Chadlington Road is a road in North Oxford, England.

==Location==
At the northern end is Linton Road, close to the front entrance of Wolfson College, a graduate college of the University of Oxford. Many of the houses on the east side adjoin and are used by the college. At the southern end, the road continues as Bardwell Road by the Dragon School. Here a small lane leads east down to the Cherwell Boathouse (formerly "Tims's") on the River Cherwell, where punts can be hired and a restaurant is now located. Parallel to the west is Charlbury Road.

==History==
Houses in the road were first leased between 1910 and 1917. Most of the houses were designed by the architect N. W. Harrison. No. 11 was designed with half-timbering and stone-battered buttresses by Frank Mountain.

==Notable residents==
William Henry Perkin, Jr. (1860–1929), an organic chemist at the University of Oxford and the son of the notable chemist W. H. Perkin, leased No. 3 Chadlington Road in 1917.

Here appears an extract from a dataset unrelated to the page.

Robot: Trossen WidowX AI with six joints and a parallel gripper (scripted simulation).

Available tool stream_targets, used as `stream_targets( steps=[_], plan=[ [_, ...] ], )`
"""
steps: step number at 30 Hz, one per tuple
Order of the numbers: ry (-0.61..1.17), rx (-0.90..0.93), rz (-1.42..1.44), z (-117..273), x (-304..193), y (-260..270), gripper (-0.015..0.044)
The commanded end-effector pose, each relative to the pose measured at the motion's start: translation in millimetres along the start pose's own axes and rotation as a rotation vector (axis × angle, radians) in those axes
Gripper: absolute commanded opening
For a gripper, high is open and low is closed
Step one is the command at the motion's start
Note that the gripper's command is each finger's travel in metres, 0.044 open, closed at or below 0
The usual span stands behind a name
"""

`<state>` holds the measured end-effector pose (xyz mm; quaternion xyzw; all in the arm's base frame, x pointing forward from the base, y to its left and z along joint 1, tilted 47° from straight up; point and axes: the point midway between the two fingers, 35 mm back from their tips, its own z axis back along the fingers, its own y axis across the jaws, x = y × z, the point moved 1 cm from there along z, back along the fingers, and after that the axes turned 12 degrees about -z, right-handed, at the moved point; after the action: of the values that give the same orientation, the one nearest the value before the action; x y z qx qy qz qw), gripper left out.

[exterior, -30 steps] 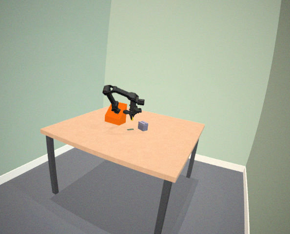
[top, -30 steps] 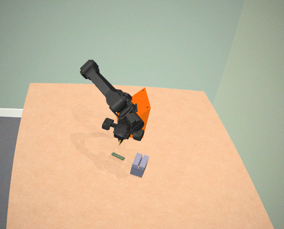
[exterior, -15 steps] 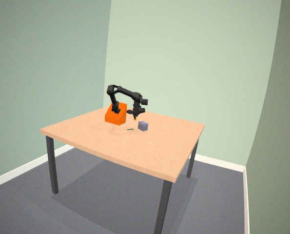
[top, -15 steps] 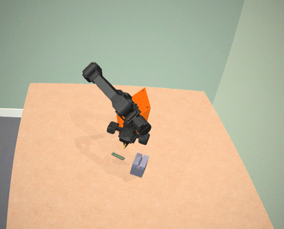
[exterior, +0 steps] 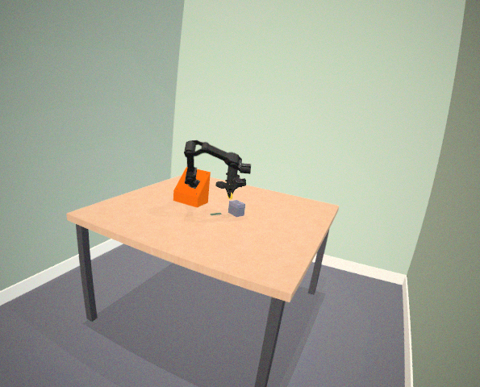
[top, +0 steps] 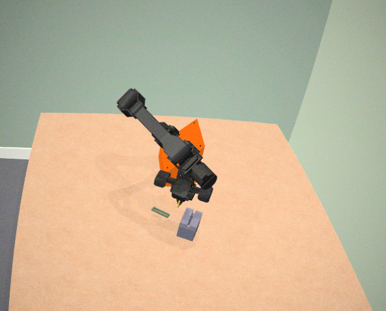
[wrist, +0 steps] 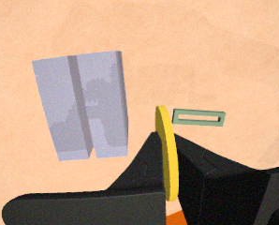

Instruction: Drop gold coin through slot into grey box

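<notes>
The gold coin (top: pixel 178 203) (exterior: pixel 231 196) (wrist: pixel 168 152) is held on edge between the fingertips. My gripper (top: pixel 178 201) (exterior: pixel 230 194) (wrist: pixel 159 138) is shut on it, above the table and beside the grey box. The grey box (top: pixel 187 231) (exterior: pixel 236 208) (wrist: pixel 107 84) stands closed on the table, left of the coin in the wrist view. The slot in its lid runs lengthwise and looks roughly parallel to the coin in the wrist view, with a slight difference in angle. The green holder (top: pixel 160 212) (exterior: pixel 215 214) (wrist: pixel 199 124) lies empty to the right of the coin in the wrist view.
The orange base block (top: pixel 193 133) (exterior: pixel 190 198) of the arm stands on the table (top: pixel 253 267) (exterior: pixel 252 245) behind the gripper. The box and the holder lie close together, with a short gap between them.
</notes>
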<state>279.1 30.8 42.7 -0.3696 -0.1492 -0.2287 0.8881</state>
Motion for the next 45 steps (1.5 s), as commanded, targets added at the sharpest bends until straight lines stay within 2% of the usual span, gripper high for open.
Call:
stream_targets(
  steps=[1,17,45],
  plan=[
    [0.0,0.009,-0.008,1,1,13,0.0],
    [-0.001,0.009,-0.009,-2,-1,53,0.0],
    [-0.001,0.001,-0.019,0,-1,56,0.0]
  ],
)
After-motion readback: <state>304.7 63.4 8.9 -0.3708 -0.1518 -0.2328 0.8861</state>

The historian and author Antonia Fraser (born 1932) lived at 8 Chadlington Road as a child when she attended the Dragon School, a short walking distance away.

J. H. R. ('Joc') Lynam, headmaster of the Dragon School from 1942–65, leased 6 Chadlington Road in 1958.

The Haldane family lived at 'Cherwell', a house located between Chadlington Road and the River Cherwell, in the early 20th century. The family included the physiologist and father, John Scott Haldane, together with his children, the geneticist and evolutionary biologist, J. B. S. Haldane (Fellow of New College, Oxford), and the novelist Naomi Mitchison. The house was built by George Gardiner and included a private laboratory. It was demolished to make way for Wolfson College, completed in 1974.